# Problem
Write the records out exactly as they read, but not the pictures.

# Provided entries
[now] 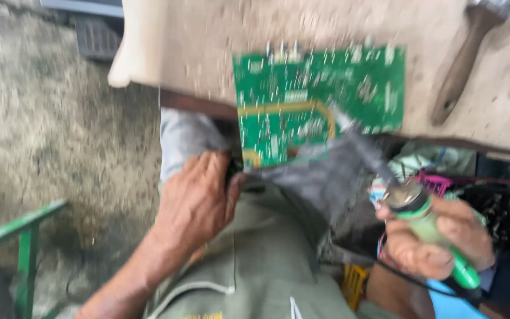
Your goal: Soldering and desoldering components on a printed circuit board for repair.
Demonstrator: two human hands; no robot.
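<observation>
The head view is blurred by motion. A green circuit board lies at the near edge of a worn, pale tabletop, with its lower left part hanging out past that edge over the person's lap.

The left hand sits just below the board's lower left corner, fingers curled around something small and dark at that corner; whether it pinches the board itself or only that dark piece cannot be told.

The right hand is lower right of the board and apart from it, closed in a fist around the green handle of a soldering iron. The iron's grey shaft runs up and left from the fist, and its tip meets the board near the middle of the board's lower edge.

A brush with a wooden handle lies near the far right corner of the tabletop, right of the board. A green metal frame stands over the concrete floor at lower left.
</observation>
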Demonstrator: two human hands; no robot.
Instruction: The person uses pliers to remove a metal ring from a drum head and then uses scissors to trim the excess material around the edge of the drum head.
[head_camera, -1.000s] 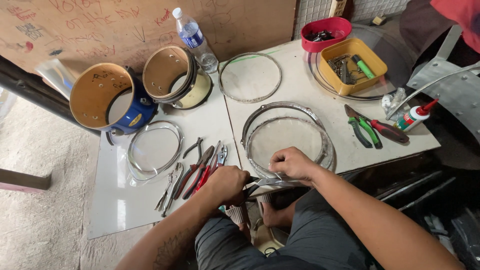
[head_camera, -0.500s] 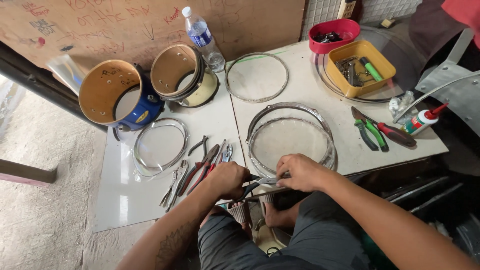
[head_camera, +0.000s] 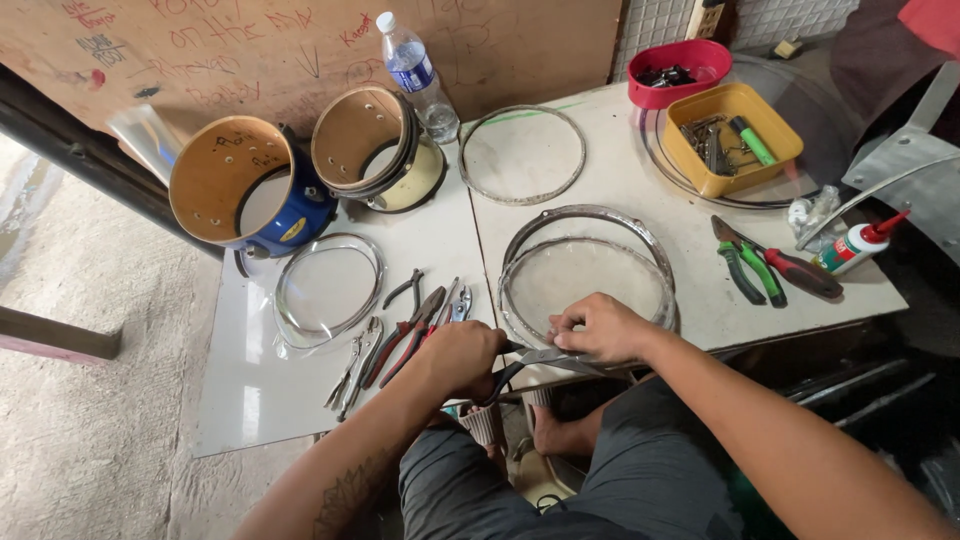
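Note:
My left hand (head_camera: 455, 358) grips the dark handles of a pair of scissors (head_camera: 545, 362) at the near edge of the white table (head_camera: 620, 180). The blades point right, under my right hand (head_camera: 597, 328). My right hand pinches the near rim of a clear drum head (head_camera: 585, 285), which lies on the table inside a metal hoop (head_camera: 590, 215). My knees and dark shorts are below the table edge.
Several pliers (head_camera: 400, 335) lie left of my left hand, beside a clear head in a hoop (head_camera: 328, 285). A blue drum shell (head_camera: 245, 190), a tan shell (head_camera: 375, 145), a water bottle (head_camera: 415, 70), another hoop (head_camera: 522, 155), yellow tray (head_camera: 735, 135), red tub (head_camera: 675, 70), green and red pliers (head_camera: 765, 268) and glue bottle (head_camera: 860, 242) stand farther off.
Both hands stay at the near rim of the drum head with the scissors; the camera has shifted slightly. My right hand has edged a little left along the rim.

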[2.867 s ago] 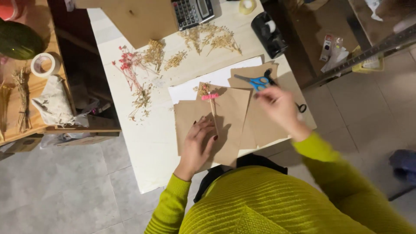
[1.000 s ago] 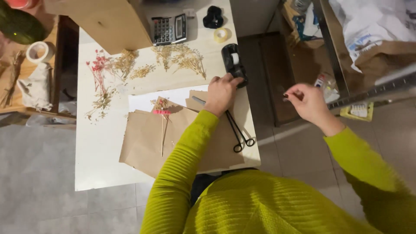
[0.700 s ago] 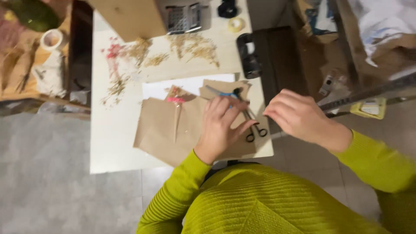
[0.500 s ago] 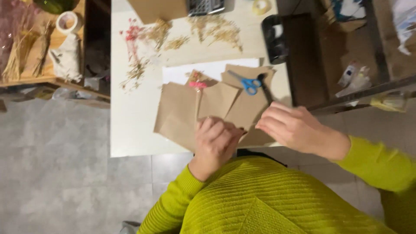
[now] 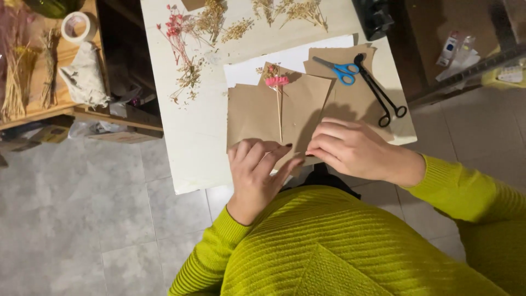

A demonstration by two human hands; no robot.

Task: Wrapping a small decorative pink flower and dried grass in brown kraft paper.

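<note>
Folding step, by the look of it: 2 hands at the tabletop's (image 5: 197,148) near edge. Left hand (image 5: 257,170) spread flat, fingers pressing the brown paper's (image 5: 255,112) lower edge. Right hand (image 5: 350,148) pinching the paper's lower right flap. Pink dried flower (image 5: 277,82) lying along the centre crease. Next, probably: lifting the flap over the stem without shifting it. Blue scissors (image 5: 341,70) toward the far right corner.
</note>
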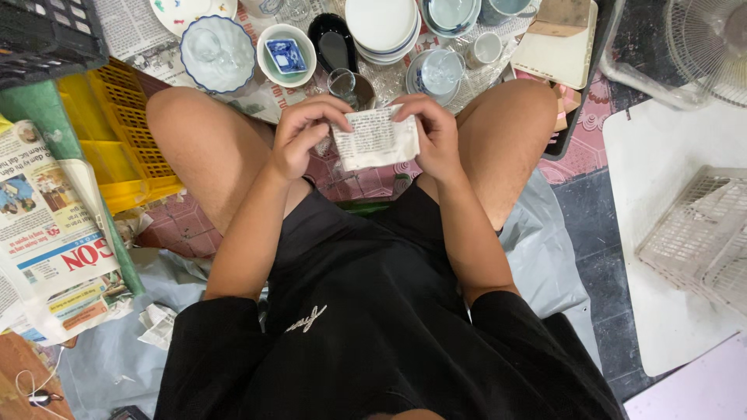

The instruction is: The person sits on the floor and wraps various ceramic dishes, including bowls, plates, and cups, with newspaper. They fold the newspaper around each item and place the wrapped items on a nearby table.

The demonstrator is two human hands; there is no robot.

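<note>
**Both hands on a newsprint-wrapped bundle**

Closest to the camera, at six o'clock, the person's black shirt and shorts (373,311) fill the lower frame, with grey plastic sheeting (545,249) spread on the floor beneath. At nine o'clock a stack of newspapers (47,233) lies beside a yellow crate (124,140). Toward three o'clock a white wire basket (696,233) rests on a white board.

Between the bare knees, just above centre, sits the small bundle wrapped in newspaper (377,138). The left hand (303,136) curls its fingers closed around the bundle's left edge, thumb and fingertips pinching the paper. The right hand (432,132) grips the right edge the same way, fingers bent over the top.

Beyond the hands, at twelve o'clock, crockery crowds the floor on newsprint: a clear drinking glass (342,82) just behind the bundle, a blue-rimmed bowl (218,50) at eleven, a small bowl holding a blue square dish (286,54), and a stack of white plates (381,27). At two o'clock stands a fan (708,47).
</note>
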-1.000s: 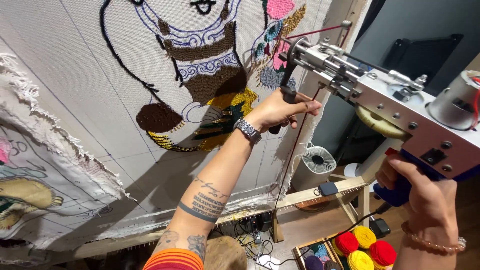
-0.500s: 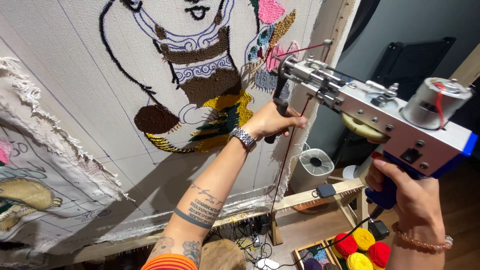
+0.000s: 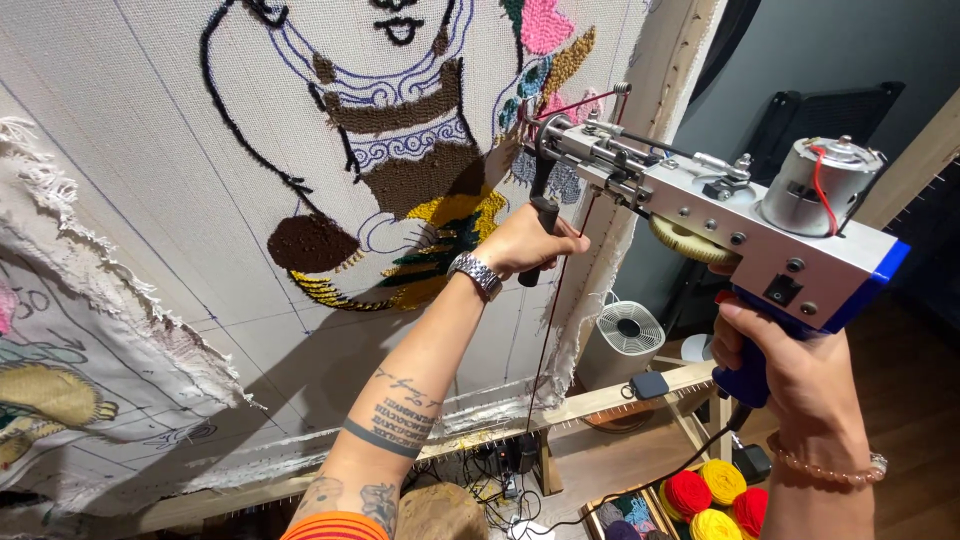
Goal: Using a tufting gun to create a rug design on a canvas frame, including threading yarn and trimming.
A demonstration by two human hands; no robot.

# Result of the task
[now] 
Your goal: Soldering and desoldering components on a printed circuit board for repair.
Demonstrator: two human hands; no robot.
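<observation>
The head view is blurred by motion. A green circuit board lies at the near edge of a worn, pale tabletop, with its lower left part hanging out past that edge over the person's lap.

The left hand sits just below the board's lower left corner, fingers curled around something small and dark at that corner; whether it pinches the board itself or only that dark piece cannot be told.

The right hand is lower right of the board and apart from it, closed in a fist around the green handle of a soldering iron. The iron's grey shaft runs up and left from the fist, and its tip meets the board near the middle of the board's lower edge.

A brush with a wooden handle lies near the far right corner of the tabletop, right of the board. A green metal frame stands over the concrete floor at lower left.
</observation>
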Demonstrator: two human hands; no robot.
Instruction: The person uses pliers to remove a metal ring from a drum head and then uses scissors to trim the excess material around the edge of the drum head.
[head_camera, -1.000s] 
[head_camera, -0.500s] 
[head_camera, +0.000s] 
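Note:
My left hand (head_camera: 455, 358) grips the dark handles of a pair of scissors (head_camera: 545, 362) at the near edge of the white table (head_camera: 620, 180). The blades point right, under my right hand (head_camera: 597, 328). My right hand pinches the near rim of a clear drum head (head_camera: 585, 285), which lies on the table inside a metal hoop (head_camera: 590, 215). My knees and dark shorts are below the table edge.
Several pliers (head_camera: 400, 335) lie left of my left hand, beside a clear head in a hoop (head_camera: 328, 285). A blue drum shell (head_camera: 245, 190), a tan shell (head_camera: 375, 145), a water bottle (head_camera: 415, 70), another hoop (head_camera: 522, 155), yellow tray (head_camera: 735, 135), red tub (head_camera: 675, 70), green and red pliers (head_camera: 765, 268) and glue bottle (head_camera: 860, 242) stand farther off.
Both hands stay at the near rim of the drum head with the scissors; the camera has shifted slightly. My right hand has edged a little left along the rim.
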
[2.867 s ago] 
[1.000 s ago] 
[0.700 s ago] 
[0.500 s ago] 
[now] 

A demonstration by two human hands; no robot.

Task: Wrapping a small decorative pink flower and dried grass in brown kraft paper.

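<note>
Folding step, by the look of it: 2 hands at the tabletop's (image 5: 197,148) near edge. Left hand (image 5: 257,170) spread flat, fingers pressing the brown paper's (image 5: 255,112) lower edge. Right hand (image 5: 350,148) pinching the paper's lower right flap. Pink dried flower (image 5: 277,82) lying along the centre crease. Next, probably: lifting the flap over the stem without shifting it. Blue scissors (image 5: 341,70) toward the far right corner.
</note>
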
The instruction is: The person sits on the floor and wraps various ceramic dishes, including bowls, plates, and cups, with newspaper. They fold the newspaper around each item and place the wrapped items on a nearby table.

The demonstrator is two human hands; there is no robot.

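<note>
**Both hands on a newsprint-wrapped bundle**

Closest to the camera, at six o'clock, the person's black shirt and shorts (373,311) fill the lower frame, with grey plastic sheeting (545,249) spread on the floor beneath. At nine o'clock a stack of newspapers (47,233) lies beside a yellow crate (124,140). Toward three o'clock a white wire basket (696,233) rests on a white board.

Between the bare knees, just above centre, sits the small bundle wrapped in newspaper (377,138). The left hand (303,136) curls its fingers closed around the bundle's left edge, thumb and fingertips pinching the paper. The right hand (432,132) grips the right edge the same way, fingers bent over the top.

Beyond the hands, at twelve o'clock, crockery crowds the floor on newsprint: a clear drinking glass (342,82) just behind the bundle, a blue-rimmed bowl (218,50) at eleven, a small bowl holding a blue square dish (286,54), and a stack of white plates (381,27). At two o'clock stands a fan (708,47).
</note>
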-1.000s: 
-0.500s: 
+0.000s: 
Goal: Using a tufting gun to create a rug design on a canvas frame, including threading yarn and trimming.
A demonstration by two human hands; no robot.

This exercise is done.